Assignment: Using the data below, reproduce exactly the lines from the line with "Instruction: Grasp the" to the line with "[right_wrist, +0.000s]", both included; pictures must be dropped.

╭──

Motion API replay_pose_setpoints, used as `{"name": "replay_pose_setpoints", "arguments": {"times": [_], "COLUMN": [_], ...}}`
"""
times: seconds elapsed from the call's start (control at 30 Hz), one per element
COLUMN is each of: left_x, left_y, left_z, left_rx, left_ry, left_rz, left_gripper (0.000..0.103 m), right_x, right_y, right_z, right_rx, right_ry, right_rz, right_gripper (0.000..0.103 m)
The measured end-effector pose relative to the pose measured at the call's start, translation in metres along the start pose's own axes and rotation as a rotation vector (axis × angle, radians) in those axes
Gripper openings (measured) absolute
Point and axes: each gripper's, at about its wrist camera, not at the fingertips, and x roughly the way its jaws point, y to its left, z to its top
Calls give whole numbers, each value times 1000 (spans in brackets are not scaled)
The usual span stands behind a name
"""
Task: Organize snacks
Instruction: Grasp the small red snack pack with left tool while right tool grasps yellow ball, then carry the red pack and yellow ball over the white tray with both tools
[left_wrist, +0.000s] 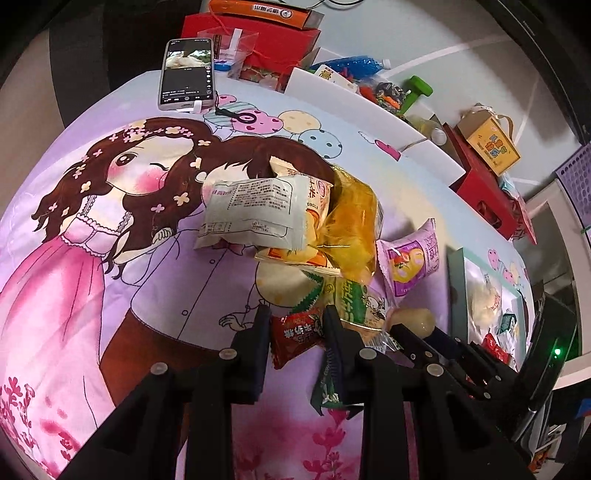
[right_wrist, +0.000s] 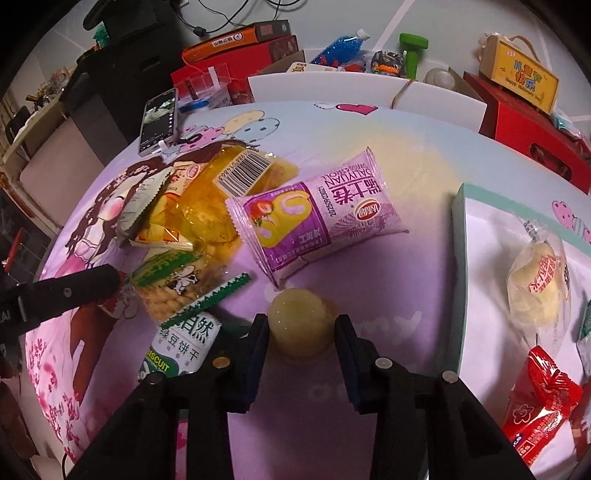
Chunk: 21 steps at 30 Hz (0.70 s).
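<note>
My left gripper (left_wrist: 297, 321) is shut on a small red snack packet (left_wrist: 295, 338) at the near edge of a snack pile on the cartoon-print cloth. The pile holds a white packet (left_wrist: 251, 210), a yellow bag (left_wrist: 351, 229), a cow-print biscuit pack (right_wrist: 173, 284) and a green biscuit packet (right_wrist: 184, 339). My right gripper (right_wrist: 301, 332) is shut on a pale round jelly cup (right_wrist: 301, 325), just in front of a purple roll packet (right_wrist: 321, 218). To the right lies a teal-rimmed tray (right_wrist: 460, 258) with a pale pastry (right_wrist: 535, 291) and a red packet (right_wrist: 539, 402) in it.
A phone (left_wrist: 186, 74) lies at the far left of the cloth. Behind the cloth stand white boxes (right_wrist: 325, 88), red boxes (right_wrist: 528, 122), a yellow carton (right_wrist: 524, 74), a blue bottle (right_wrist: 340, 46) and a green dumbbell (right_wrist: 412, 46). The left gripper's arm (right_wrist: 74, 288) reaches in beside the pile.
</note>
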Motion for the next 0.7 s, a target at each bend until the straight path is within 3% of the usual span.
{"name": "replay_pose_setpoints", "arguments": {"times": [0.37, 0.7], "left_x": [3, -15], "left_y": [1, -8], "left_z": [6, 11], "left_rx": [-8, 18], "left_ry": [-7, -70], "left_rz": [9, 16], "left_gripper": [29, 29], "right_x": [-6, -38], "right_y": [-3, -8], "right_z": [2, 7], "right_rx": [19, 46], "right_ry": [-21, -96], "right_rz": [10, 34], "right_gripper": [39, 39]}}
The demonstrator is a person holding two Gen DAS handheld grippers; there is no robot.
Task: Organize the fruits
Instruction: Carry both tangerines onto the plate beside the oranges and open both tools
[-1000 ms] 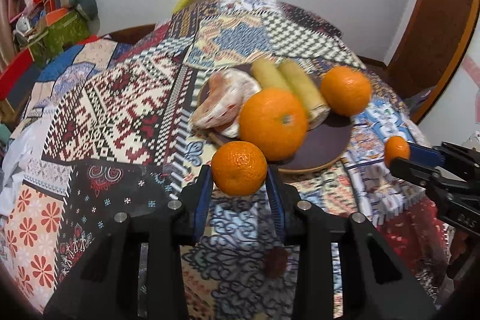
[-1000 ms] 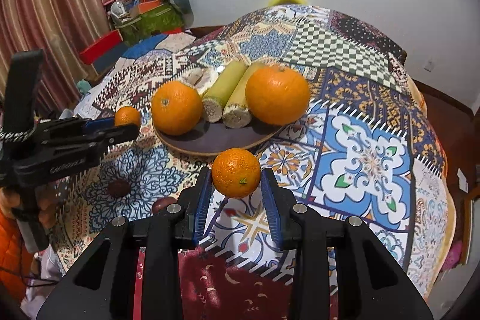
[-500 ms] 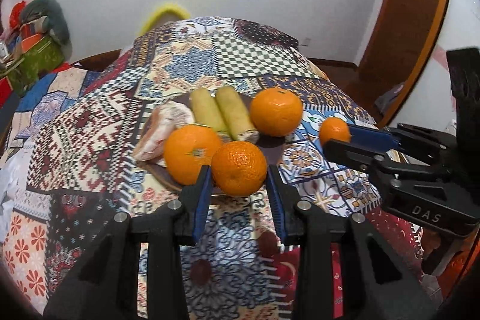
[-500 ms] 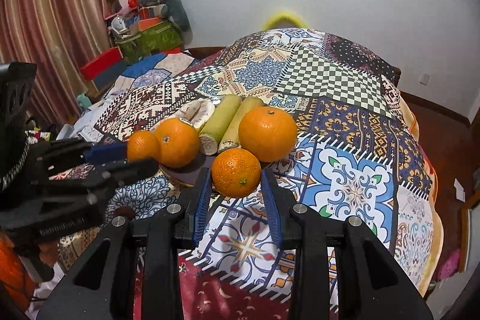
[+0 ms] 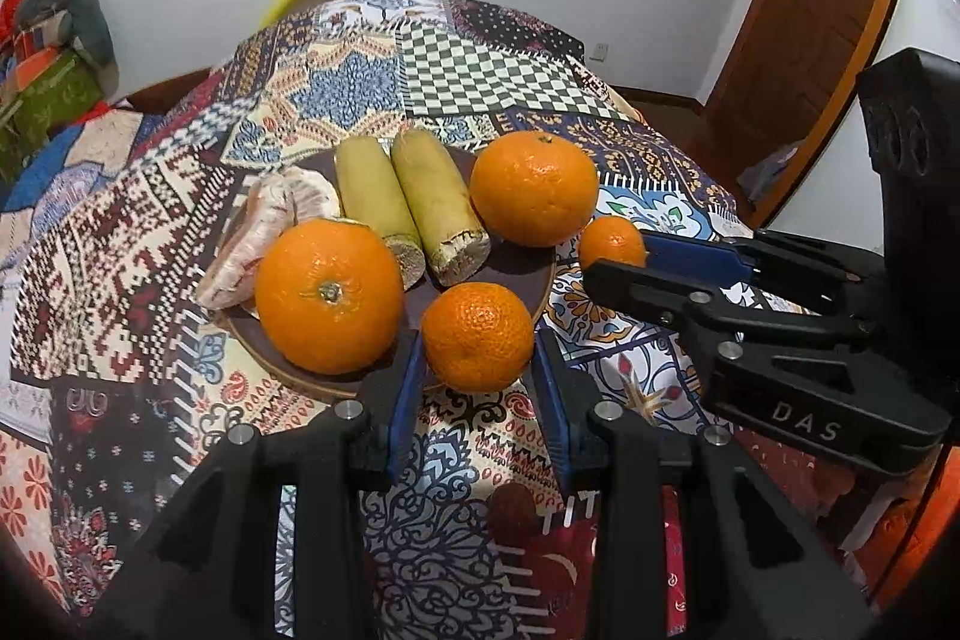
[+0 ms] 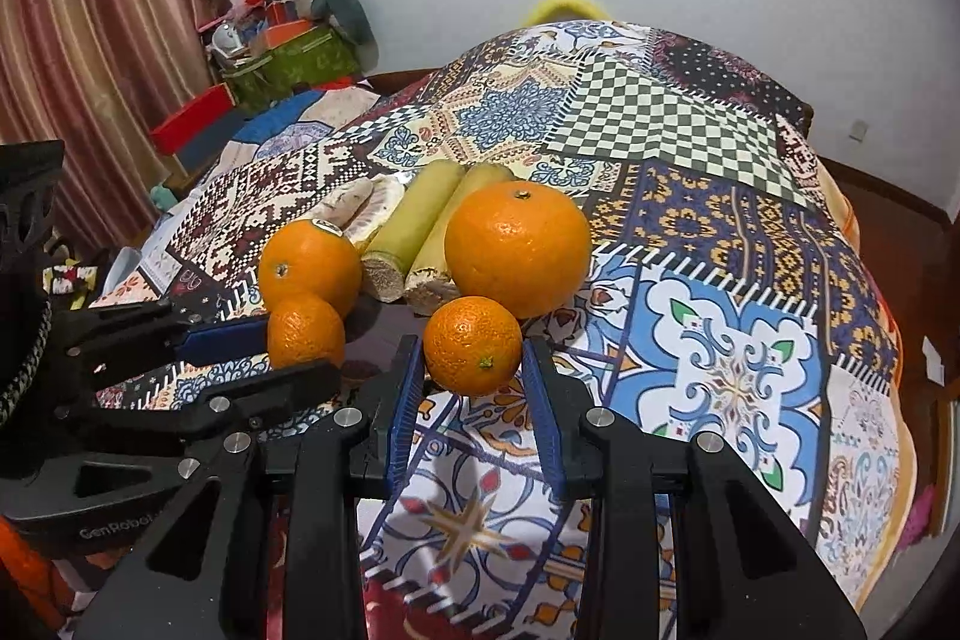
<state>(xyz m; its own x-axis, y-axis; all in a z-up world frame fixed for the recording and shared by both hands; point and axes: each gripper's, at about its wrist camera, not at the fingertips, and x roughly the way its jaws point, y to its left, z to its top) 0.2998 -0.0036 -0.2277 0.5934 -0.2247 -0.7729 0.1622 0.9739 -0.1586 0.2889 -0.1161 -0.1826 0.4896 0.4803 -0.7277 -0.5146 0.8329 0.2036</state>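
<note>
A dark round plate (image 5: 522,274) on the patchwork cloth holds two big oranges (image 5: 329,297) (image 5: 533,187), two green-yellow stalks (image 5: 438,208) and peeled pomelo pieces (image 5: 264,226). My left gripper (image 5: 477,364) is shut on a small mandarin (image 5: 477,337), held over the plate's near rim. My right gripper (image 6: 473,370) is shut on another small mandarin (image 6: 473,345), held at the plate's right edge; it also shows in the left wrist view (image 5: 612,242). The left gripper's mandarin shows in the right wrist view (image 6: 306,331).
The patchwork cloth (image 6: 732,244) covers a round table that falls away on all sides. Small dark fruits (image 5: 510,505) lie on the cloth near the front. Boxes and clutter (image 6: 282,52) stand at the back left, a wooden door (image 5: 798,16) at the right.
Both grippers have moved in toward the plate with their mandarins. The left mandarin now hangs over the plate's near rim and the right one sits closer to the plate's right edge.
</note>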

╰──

Task response:
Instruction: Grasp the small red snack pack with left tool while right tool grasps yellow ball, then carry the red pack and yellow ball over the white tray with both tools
[left_wrist, +0.000s] 
[right_wrist, +0.000s] 

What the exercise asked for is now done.